Using Simulations to Navigate Real-World Business Ethics Challenges: Do Ethical Prompts Impact Student Outcomes?

Concurrent Session 3

Brief Abstract

Learn how a Penn State Smeal College of Business ethics simulation in a large (~750 students), undergraduate course helped students:

  • examine a real-world ethical dilemma 

  • explore ethical decisions

  • consider real-world impacts of their choices

We’ll compare their experiences and outcomes and discuss how simulation prepares students for future careers.



Renee Ford is a learning designer at Penn State’s Smeal College of Business. She is the lead designer of numerous hybrid and online programs and courses offered at the Smeal College of Business in University Park, PA and at Penn State’s World Campus, globally. Her portfolio includes courses that range in size from under 50 students to over 2000 students and are delivered to over 5000 Penn State students per year. Renee completed her Ph.D. in Education at Penn State in 2015. Her dissertation researched factors that influence leadership effectiveness. She has a background in teaching and learning, training, human resource development, and organization development and is passionate about design, innovation, and educational equity. Renee believes that teaching and learning experiences, when designed well, provide opportunities for students and instructors to participate in excellent, engaging learning experiences that meet the needs of diverse learners.

Extended Abstract

Learn how an ethics simulation in a large (~700 students), undergraduate course at Penn State’s Smeal College of Business helped students:

  • examine a real-world ethical dilemma, 

  • explore authentic choices, and 

  • consider real-world impacts of their choices. 

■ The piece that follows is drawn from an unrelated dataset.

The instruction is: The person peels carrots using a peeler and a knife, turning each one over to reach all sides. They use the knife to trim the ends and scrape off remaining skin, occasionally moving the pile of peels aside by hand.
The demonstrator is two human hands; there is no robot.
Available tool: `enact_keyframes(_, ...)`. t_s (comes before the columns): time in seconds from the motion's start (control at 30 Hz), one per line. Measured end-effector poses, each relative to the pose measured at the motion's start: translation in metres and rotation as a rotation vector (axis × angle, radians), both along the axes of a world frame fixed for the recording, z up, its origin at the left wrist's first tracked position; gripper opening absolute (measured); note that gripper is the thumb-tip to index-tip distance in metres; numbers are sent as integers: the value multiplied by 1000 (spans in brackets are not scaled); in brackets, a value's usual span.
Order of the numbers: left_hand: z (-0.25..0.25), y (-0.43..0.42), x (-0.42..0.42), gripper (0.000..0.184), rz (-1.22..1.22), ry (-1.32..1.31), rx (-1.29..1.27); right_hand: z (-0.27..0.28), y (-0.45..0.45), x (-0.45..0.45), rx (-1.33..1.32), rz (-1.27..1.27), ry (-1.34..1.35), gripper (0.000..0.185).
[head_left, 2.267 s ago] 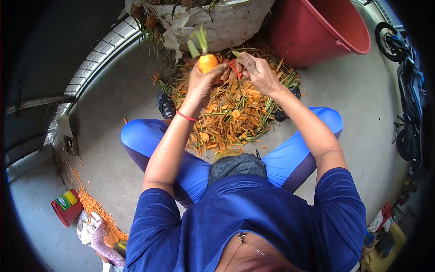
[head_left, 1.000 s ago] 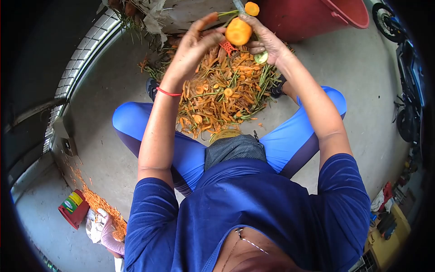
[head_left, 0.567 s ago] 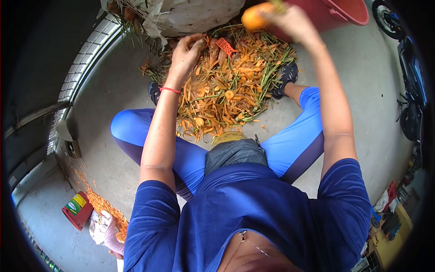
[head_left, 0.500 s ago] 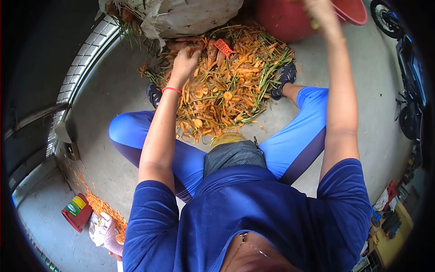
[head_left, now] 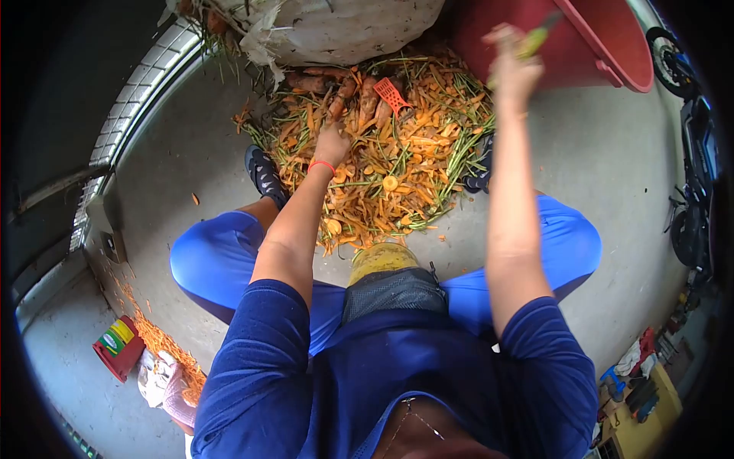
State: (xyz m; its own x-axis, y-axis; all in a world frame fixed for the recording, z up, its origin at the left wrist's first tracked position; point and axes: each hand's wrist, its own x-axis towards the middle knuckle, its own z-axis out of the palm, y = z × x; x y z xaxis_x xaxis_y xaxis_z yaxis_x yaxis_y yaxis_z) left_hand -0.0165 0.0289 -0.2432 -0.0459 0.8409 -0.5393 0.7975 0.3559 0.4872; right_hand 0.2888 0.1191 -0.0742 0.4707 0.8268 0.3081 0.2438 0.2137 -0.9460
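Observation:
My left hand (head_left: 333,144) is closed round the lower end of a brown, unpeeled carrot (head_left: 342,99), over the pile of peelings (head_left: 375,180). Beside it, more unpeeled carrots (head_left: 368,98) lie on the pile, with an orange-red peeler (head_left: 392,95) resting at their right. My right hand (head_left: 514,70) is raised in front of the big red tub (head_left: 562,73), its fingers closed on a knife (head_left: 535,40) with a yellow-green handle. The knife and fingers are blurred by motion.
A white sack (head_left: 344,34) stands behind the pile. At the right edge is a motorcycle (head_left: 694,176). A small red bucket (head_left: 119,348) lies at the lower left near a strip of orange peelings (head_left: 164,344) and a person's sleeve (head_left: 176,394).
The orange peeled carrot has left my right hand, which moved over to the red tub and back a little. My left hand went down to the pile and took hold of an unpeeled carrot.

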Motion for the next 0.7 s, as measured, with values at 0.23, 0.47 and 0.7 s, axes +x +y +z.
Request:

We will discuss the benefits of simulation in preparing students for their future careers.

The "Catering Conundrum" simulation was developed as a collaborative project between the instructor and the eLearning Design Innovation Group at the college. The goal of the project was to help students identify and respond to factors that influence ethical decision-making. These factors include culture, professional responsibility, apathy, relationships, and mentoring. The simulation serves as a tool to provide resources and support for students in order to develop more informed ethical professionals when students enter the workplace. 

The class was split into two groups. Half of the class were prompted with ethics questions prior to completing the simulation and the other half completed the simulation without being prompted with ethics questions. This presentation will discuss the differences between the two groups and what we learned about the benefits and value of simulation and the impact of ethics prompts as a tool to prepare students for their future careers.

During this session attendees will:

  • Identify the benefits of simulation as a tool for authentic decision-making,

  • Compare the outcomes of simulation with an ethics prompt vs. without a prompt,

  • Discuss the culture, prevention and response to ethical dilemmas,

  • Explore the barriers to assuring ethical decision-making, and

  • Develop strategies to promote ethical responsibility in teaching and learning contexts.